Telford and the Wrekin’s population has grown steadily, from about 182,000 in 2019 to almost 192,000 in 2023. Growth of this pace means more older people, more working-age adults with disabilities, and more unpaid carers who need support. Without current spending data it is difficult to see whether funding has kept up with that rising demand.
Local need is also shaped by deprivation. The area’s average deprivation decile is 4.8, lower than the England mean of 5.9, so it is more deprived. A wider spread of scores (standard deviation 2.85) shows sharp contrasts between neighbourhoods. Deprivation can raise the likelihood of poor health and earlier onset of care needs. If spending does not match this pressure, residents may face longer waits for assessments or limited care packages.
Across England, councils in 2024 spent about £47.8 million per 100,000 people on gross adult social care and £40.5 million net. If Telford and the Wrekin followed that pattern, a population of 192,000 would imply roughly £92 million gross and £78 million net. These are only guide figures, yet they give a sense of what an average-spending council might lay out.
If the true local spend is lower than these amounts, services may be stretched, with fewer hours of home care, tight eligibility rules, or greater reliance on unpaid carers. If spending is higher, the council may be trying to offset deprivation or invest in prevention, for example through re-ablement or community support. Only the real numbers will confirm which path is being taken.

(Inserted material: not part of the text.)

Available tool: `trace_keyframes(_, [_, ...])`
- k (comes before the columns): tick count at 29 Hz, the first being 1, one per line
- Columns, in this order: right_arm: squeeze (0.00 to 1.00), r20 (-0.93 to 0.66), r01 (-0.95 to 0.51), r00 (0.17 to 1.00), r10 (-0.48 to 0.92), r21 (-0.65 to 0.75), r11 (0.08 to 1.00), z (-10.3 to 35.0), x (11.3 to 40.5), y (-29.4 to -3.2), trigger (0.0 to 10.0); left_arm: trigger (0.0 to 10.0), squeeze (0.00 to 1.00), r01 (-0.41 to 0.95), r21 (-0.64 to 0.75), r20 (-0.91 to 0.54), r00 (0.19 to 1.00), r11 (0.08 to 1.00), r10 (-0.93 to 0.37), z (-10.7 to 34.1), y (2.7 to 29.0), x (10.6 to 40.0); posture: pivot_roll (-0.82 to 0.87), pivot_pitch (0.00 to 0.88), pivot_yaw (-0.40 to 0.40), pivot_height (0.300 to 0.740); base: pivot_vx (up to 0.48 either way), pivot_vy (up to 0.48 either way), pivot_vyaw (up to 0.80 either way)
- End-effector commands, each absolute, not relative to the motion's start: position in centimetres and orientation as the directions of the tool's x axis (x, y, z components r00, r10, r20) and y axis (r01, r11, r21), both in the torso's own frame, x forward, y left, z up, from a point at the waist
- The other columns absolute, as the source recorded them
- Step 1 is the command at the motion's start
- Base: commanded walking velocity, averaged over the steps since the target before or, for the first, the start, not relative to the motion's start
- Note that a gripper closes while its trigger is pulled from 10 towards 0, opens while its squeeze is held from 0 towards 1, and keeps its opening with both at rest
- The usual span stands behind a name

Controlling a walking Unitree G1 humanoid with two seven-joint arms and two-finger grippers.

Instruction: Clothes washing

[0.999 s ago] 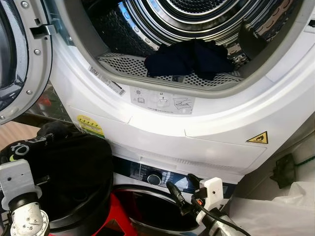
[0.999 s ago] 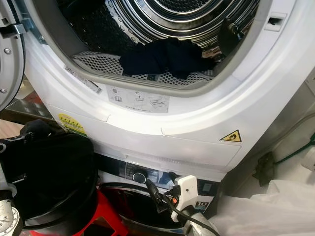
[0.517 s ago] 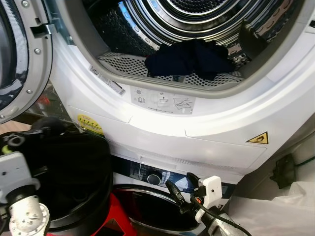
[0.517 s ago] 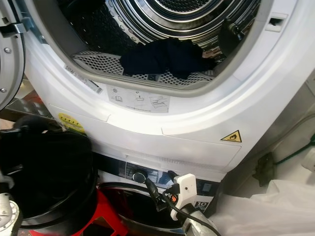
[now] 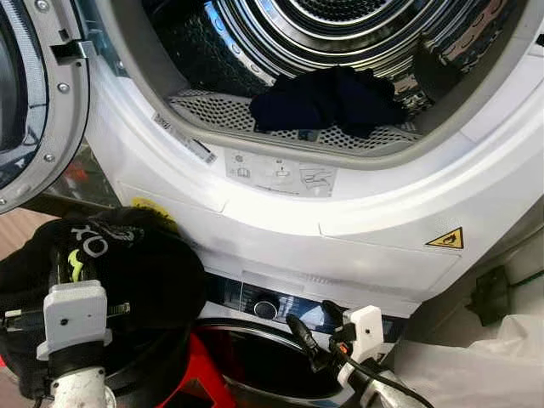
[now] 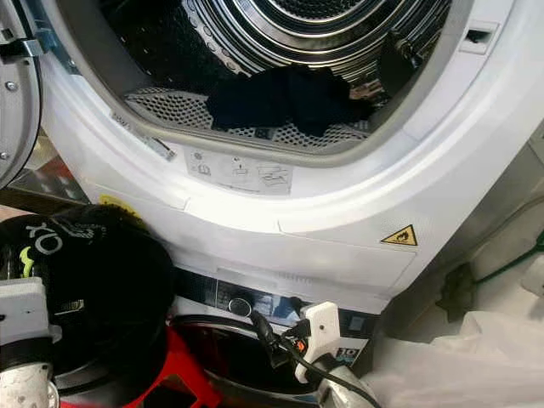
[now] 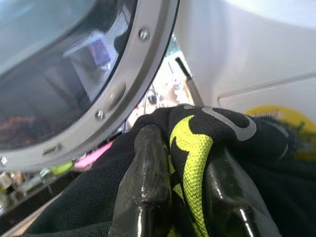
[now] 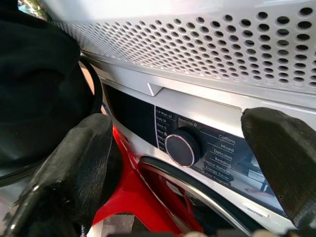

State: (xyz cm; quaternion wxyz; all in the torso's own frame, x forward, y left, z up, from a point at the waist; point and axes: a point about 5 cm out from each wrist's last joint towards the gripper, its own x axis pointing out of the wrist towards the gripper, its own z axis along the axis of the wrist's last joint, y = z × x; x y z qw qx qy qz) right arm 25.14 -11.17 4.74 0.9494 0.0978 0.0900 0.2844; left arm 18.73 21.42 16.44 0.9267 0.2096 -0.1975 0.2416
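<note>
My left gripper (image 7: 185, 168) is shut on a black garment (image 5: 127, 263) with yellow-green and grey print, holding it up at the lower left, below the upper machine's white front. Its fingers (image 7: 145, 173) pinch a fold of the cloth. A dark navy garment (image 5: 327, 98) lies at the front of the upper machine's steel drum (image 5: 340, 21), on the perforated lip. My right gripper (image 5: 316, 327) is open, low in the middle, in front of the lower machine's control dial (image 8: 181, 148). Nothing is between its fingers (image 8: 74, 163).
The upper machine's round door (image 5: 30, 102) stands open at the left. A black tub (image 5: 166, 361) and a red item (image 5: 200, 374) sit beneath the held garment. White plastic sheeting (image 5: 476, 365) lies at the lower right, beside a warning sticker (image 5: 446, 239).
My left gripper has risen with the black garment, lifting it out of the black tub so its printed side now shows. The right gripper has stayed in place.
</note>
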Motion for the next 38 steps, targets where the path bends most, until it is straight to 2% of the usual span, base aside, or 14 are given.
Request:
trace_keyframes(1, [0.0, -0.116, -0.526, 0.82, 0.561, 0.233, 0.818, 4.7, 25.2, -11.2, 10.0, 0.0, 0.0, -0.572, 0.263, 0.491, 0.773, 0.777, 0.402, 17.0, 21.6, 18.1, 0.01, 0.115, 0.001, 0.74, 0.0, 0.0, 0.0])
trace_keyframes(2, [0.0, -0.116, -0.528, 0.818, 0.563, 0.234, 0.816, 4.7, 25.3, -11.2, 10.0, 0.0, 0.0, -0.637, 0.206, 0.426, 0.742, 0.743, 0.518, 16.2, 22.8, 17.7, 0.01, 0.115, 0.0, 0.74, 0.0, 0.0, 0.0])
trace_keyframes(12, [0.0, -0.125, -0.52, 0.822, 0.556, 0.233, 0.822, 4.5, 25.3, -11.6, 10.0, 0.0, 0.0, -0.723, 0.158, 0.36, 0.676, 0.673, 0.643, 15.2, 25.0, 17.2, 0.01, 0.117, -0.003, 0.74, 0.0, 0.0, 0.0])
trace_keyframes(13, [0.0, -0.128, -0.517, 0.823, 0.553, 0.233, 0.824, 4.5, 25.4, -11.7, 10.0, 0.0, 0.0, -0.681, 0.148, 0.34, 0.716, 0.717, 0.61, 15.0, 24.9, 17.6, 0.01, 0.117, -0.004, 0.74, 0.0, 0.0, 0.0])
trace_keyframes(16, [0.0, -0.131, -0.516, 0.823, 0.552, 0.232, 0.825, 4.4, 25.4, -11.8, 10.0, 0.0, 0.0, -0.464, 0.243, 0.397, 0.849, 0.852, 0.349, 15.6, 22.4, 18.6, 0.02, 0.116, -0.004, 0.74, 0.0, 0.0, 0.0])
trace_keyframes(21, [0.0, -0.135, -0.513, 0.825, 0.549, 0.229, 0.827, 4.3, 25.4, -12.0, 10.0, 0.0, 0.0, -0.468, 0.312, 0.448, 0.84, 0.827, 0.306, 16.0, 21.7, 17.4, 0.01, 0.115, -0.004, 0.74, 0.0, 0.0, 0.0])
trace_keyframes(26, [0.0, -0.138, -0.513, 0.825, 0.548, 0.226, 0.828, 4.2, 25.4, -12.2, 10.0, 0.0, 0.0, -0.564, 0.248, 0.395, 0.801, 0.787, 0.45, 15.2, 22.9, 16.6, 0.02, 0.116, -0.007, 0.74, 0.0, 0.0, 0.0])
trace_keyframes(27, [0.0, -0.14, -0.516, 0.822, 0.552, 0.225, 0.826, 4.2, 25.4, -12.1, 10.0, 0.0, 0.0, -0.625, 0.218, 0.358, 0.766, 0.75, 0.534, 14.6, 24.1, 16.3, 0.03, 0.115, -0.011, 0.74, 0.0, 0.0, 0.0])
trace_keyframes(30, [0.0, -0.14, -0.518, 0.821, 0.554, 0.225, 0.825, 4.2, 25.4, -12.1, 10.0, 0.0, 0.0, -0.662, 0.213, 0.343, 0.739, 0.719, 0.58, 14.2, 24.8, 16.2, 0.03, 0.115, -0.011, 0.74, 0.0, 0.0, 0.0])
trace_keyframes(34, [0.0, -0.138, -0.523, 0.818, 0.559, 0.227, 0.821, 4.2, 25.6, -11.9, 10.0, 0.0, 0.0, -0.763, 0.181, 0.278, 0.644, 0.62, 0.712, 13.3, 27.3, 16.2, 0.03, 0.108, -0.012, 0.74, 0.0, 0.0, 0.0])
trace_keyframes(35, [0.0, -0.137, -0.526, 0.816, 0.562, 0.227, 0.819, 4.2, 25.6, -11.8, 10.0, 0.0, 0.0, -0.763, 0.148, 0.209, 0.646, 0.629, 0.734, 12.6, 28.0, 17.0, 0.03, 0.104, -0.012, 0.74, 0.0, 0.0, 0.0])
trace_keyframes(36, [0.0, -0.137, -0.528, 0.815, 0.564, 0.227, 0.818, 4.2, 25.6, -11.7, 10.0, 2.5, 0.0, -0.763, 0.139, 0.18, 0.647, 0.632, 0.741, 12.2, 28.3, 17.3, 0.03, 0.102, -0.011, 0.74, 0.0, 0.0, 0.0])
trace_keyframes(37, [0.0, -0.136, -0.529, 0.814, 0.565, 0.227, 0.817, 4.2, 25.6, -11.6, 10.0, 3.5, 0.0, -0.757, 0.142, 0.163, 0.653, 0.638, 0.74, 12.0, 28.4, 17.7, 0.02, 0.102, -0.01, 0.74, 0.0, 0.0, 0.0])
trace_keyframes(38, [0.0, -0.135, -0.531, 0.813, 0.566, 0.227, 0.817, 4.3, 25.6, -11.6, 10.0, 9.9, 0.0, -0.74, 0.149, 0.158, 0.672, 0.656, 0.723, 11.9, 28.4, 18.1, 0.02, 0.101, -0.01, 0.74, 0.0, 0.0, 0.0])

The growth in population and the area’s mixed deprivation profile suggest that demand will not ease soon. Clear, timely budget data would let managers plan workforce, providers judge market stability, and citizens hold decision-makers to account. It would also help track the effect of any national reforms, such as changes to charging or the arrival of a new fair cost of care payment system.

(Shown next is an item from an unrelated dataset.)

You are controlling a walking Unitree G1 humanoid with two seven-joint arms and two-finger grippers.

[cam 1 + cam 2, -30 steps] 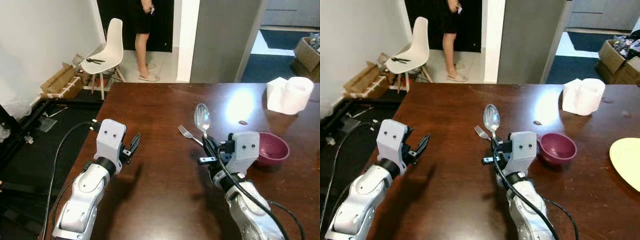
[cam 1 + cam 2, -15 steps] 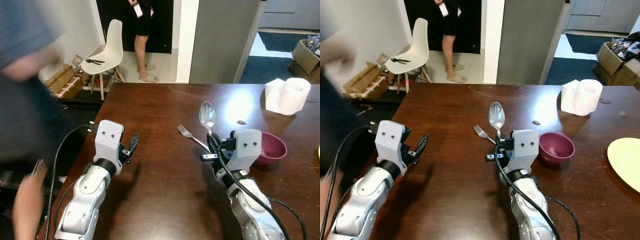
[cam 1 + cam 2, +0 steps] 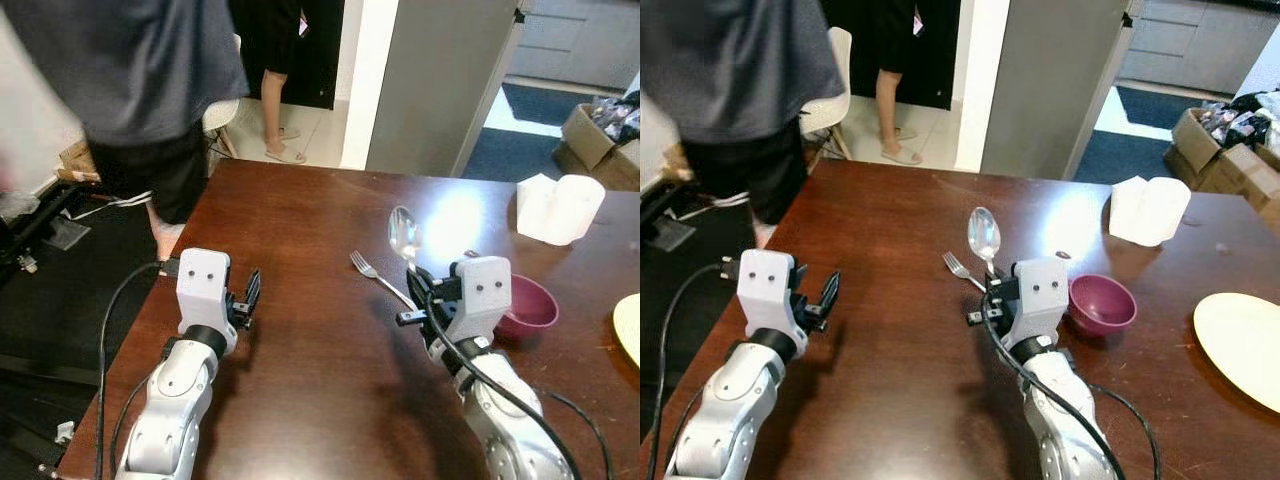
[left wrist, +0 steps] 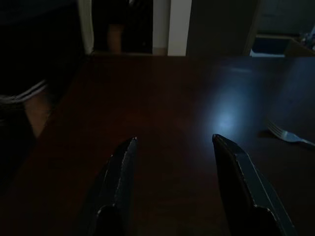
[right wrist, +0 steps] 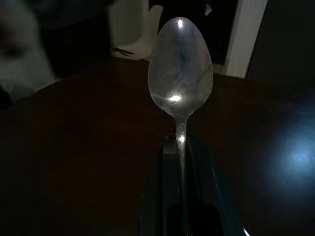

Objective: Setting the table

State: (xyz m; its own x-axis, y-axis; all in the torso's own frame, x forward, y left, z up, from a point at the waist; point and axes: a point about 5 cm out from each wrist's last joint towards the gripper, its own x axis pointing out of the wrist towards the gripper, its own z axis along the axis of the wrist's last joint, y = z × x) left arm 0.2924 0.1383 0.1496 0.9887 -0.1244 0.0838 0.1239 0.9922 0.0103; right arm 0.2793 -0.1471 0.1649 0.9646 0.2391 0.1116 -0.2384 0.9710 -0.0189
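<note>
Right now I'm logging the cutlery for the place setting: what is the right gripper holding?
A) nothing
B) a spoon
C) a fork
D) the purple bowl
B: the right gripper is shut on the spoon, whose bowl sticks up past the fingertips, while the fork lies on the table beside it and the purple bowl sits apart to its right.

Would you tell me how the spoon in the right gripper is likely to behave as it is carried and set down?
The spoon looks like polished metal, so probably stiff and fairly light. The right gripper pinches only its thin handle, bowl up, so it may pivot or slip. Laid on the glossy table, it should rest flat but could slide.
</note>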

Until the figures are published, the council could share interim indicators—such as hours of home care delivered or waiting times for assessments—to give the public a picture of how money translates into activity. Doing so would support transparent, needs-led decisions and build trust at a time when many residents see social care as a vital, yet uncertain, local service.
The community is growing and has higher deprivation than the national norm, yet up-to-date spending numbers are not in the public domain. Releasing those figures, and linking them to demand trends, is essential for sound social care planning in Telford and the Wrekin.